What you will do
Set the listing down unchanged, minus every embedded image.

[[ Stored data, beginning ]]

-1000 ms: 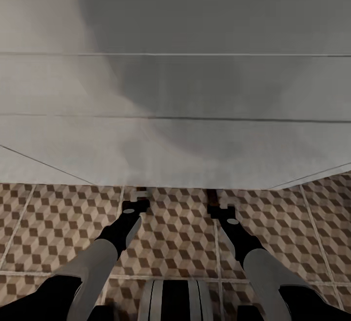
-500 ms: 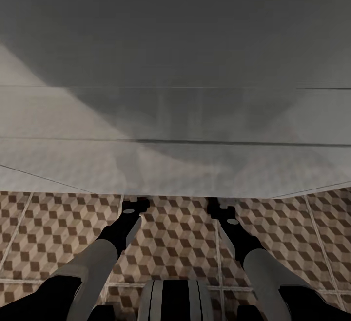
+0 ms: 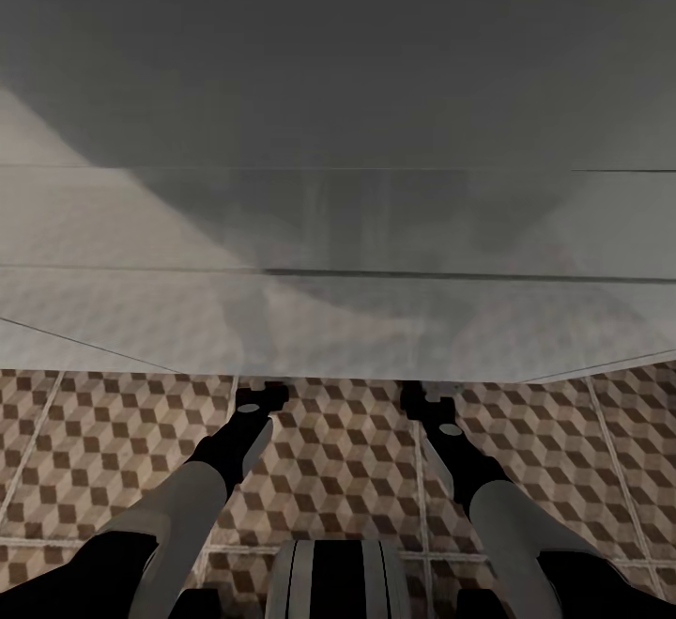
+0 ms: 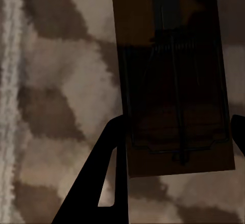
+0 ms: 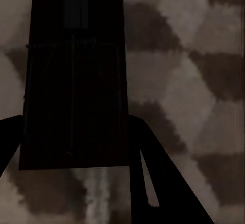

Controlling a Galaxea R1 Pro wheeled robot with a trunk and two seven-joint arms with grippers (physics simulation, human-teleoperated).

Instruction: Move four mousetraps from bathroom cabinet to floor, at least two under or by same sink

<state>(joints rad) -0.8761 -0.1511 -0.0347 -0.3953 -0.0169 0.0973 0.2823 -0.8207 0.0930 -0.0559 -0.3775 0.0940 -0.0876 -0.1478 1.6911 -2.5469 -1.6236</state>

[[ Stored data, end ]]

Output for this exercise
-1000 ms: 
-500 ms: 
+0 ms: 
+0 ms: 
+0 ms: 

Controlling a Galaxea R1 Pro wheeled robot with a trunk and two seven-joint arms with grippers (physics simulation, human-teleoperated).

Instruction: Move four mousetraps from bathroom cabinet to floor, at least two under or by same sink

<state>(joints rad) -0.8761 -0.1511 -0.0347 -0.3953 -0.0169 0.0973 0.2823 -0.8207 0.0930 -0.0559 -0.3775 0.0940 -0.0876 -0.1478 1.6911 -2.5469 -1.6236</state>

Work on this exercise is finished, so nothing remains.